A arte de ganhar dinheiro: 20 regras de ouro

Por P.T. Barnum

Sobre o livro

O desejo de enriquecer é legítimo e não deveria ser tolhido por ninguém. Pelo contrário: deveria ser incentivado, pois sempre que alguém enriquece, as chances de pessoas ao seu redor serem igualmente beneficiadas aumentam. Quem é prospero obtém crescimento patrimonial para si mesmo e para sua família. A depender de sua capacidade de ajudar os outros, a prosperidade é estendida para sua comunidade, depois para sua cidade e assim por diante.

Cícero, jurista da Roma Antiga, já afirmava que a riqueza de um cidadão é também a riqueza da sua república – e poucas repúblicas, na história, foram tão ricas e prósperas quanto os Estados Unidos no século XIX. É neste contexto que P. T.

Barnum, promotor de eventos, empresário e político bem-sucedido, escreveu “A arte de ganhar dinheiro”, obra publicada em 1880, quando ele já tinha por volta de 70 anos de idade, além de experiência e patrimônio suficiente para justificar sua autoridade no assunto.

Poucos conterrâneos atingiram a combinação de riqueza e fama conquistada por Barnum, a despeito de seus métodos para atrair consumidores, via publicidade sensacionalista, terem sido questionados ao longo do tempo.

As atrações excêntricas de seu museu – e posteriormente de seu circo – nem sempre eram autênticas, mas no fundo, o que ele oferecia para o grande público era puro entretenimento como válvula de escape para uma realidade que nem sempre era agridoce, mesmo na América.

Um século e meio depois, é preciso ter senso crítico para ler sobre os ensinamentos legados por P. T. Barnum.

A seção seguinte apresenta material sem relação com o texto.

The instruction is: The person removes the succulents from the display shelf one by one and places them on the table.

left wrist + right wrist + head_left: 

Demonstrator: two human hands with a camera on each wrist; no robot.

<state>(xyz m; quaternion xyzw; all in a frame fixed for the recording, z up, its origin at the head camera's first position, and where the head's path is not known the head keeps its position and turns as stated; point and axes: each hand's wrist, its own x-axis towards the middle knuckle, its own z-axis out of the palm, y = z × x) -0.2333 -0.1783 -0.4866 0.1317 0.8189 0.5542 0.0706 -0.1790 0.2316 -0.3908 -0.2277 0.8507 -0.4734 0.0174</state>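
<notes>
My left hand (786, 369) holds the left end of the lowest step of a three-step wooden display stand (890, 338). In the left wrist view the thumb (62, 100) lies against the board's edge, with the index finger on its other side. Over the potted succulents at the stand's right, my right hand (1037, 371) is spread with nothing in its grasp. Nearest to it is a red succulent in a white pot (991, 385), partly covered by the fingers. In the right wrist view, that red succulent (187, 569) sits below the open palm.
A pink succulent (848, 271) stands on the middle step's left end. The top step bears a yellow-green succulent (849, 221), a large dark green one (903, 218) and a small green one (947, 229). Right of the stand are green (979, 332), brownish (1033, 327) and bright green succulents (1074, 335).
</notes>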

O contexto histórico precisa ser considerado, tanto em termos tecnológicos como em termos monetários.

A inflação acumulada no período faz o leitor do século XXI perder a referência dos valores necessários para manter uma família durante um ano.

E se o conselho para ler jornais impressos parece datado como costume, o conceito de se manter informado por fontes confiáveis de notícias prevalece, pouco importando o tipo da mídia.

Assim podemos interpretar as 20 regras de ouro relatadas por Barnum: separando o que é típico de um lugar e de uma época daquilo que se revela atemporal e universal, de modo que o autoconhecimento, que nos faz identificar qual é a nossa real vocação, é apenas o ponto de partida para uma jornada que não visa apenas o enriquecimento material, mas considera também a preservação da boa saúde e da integridade moral.

Este livro deveria ser lido por todos, mas especialmente pelos os mais jovens. Foi pensando neles que procedemos com a tradução do texto originalmente publicado em inglês.

Embora nosso objetivo tenha sido preservar o conteúdo ao máximo, fizemos algumas pequenas alterações para facilitar o entendimento por parte dos fluentes em português.

Dentre elas, dividimos alguns parágrafos extensos em dois ou mais parágrafos, visando equalizar a cadência da leitura no formato eletrônico.

Cabe informar, por fim, que adicionamos ilustrações inéditas ao longo da introdução e dos 20 capítulos com as regras de ouro para fazer dinheiro, segundo Barnum. Os desenhos, porém, foram desenvolvidos como se um artista da época tivesse sido contratado para a tarefa. Esta é a nossa singela contribuição para uma obra tão rica na sabedoria da vida.